Bronze torso from an equestrian statue wearing a cuirass

Greek or Roman

On view at The Met Fifth Avenue in Gallery 160

The pose of this fragmentary torso suggests that the figure, who wears a short cape and an ornate cuirass of Hellenistic type, was originally riding a rearing horse, the left hand holding the reins while the right wielded a weapon. Dynamic equestrian bronze statues have a long tradition in Hellenistic and Roman art, stemming from Lysippos' famous group showing Alexander the Great on horseback, which commemorates the Macedonian leader's first major victory over the Persians at the Granikos River. The Romans sometimes adopted cuirasses of Hellenistic type. This fact, the widespread popularity of the equestrian statue as a public monument in antiquity, and the dearth of preserved examples hamper close dating of the torso. Technical and stylistic considerations lean toward a somewhat provincial, likely Roman, workshop.

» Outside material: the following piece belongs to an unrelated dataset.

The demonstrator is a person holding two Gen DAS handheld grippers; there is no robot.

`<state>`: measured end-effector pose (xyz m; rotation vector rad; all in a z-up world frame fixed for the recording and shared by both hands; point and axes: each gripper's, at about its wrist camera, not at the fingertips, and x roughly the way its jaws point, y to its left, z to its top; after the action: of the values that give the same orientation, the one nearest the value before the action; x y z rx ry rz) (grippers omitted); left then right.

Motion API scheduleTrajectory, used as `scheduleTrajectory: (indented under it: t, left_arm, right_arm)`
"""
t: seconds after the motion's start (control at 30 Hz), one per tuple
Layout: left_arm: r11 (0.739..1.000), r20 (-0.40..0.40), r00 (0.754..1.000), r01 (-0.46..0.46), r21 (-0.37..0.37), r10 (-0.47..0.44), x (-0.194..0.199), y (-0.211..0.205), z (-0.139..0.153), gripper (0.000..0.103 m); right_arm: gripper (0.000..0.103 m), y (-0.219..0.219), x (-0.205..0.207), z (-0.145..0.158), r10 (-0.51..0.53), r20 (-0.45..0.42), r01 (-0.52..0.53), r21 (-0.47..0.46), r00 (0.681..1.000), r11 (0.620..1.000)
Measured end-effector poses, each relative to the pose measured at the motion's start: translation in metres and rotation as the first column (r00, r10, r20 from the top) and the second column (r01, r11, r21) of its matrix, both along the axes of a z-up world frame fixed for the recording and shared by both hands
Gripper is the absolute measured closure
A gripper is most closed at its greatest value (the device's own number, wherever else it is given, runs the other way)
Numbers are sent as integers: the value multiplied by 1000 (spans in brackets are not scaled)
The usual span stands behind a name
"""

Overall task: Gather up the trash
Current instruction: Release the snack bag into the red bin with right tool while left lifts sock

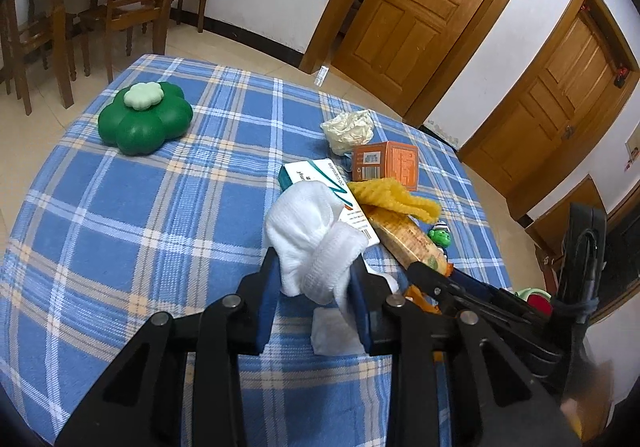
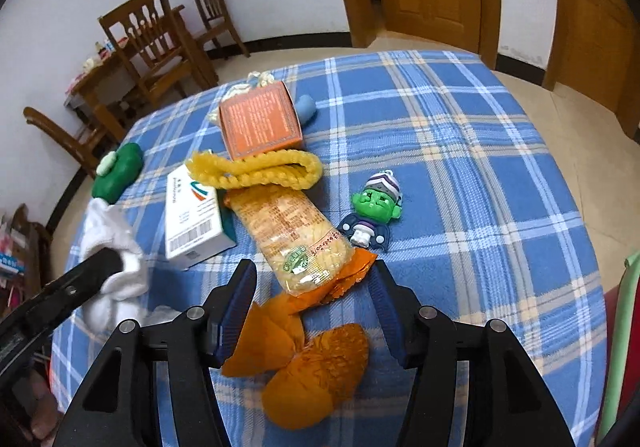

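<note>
My left gripper is shut on a crumpled white tissue and holds it just above the blue plaid tablecloth; the tissue also shows in the right wrist view. My right gripper is open, its fingers either side of the orange end of a yellow snack wrapper. Beyond lie a yellow twisted strip, a white and teal box, an orange box and a cream crumpled paper ball.
A green flower-shaped container sits at the far left of the table. A green-faced toy figure lies right of the wrapper. A flat white tissue piece lies under my left gripper. Wooden chairs and doors stand beyond the table.
</note>
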<state>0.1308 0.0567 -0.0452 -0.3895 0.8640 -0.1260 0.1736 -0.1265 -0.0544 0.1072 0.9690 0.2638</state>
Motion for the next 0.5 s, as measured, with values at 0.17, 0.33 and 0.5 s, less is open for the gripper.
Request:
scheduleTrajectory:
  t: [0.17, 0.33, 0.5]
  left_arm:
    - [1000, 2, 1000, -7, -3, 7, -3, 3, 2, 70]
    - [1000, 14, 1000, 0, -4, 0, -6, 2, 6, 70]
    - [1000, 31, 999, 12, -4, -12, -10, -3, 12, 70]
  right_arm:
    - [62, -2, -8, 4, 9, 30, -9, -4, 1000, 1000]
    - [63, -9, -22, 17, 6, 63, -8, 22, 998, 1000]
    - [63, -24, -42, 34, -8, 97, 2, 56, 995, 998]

The cuirass is decorated with two running friezes in high relief. Arimaspians, a legendary tribe from the distant north, combat griffins in the upper frieze. Sea griffins, dolphins, and palms decorate the lower one. Such potent imagery alludes to victory and the heroic valor of this tribe from across the sea, on the fringes of the world. In Roman times, imagery of Arimaspians was sometimes linked to the Parthians.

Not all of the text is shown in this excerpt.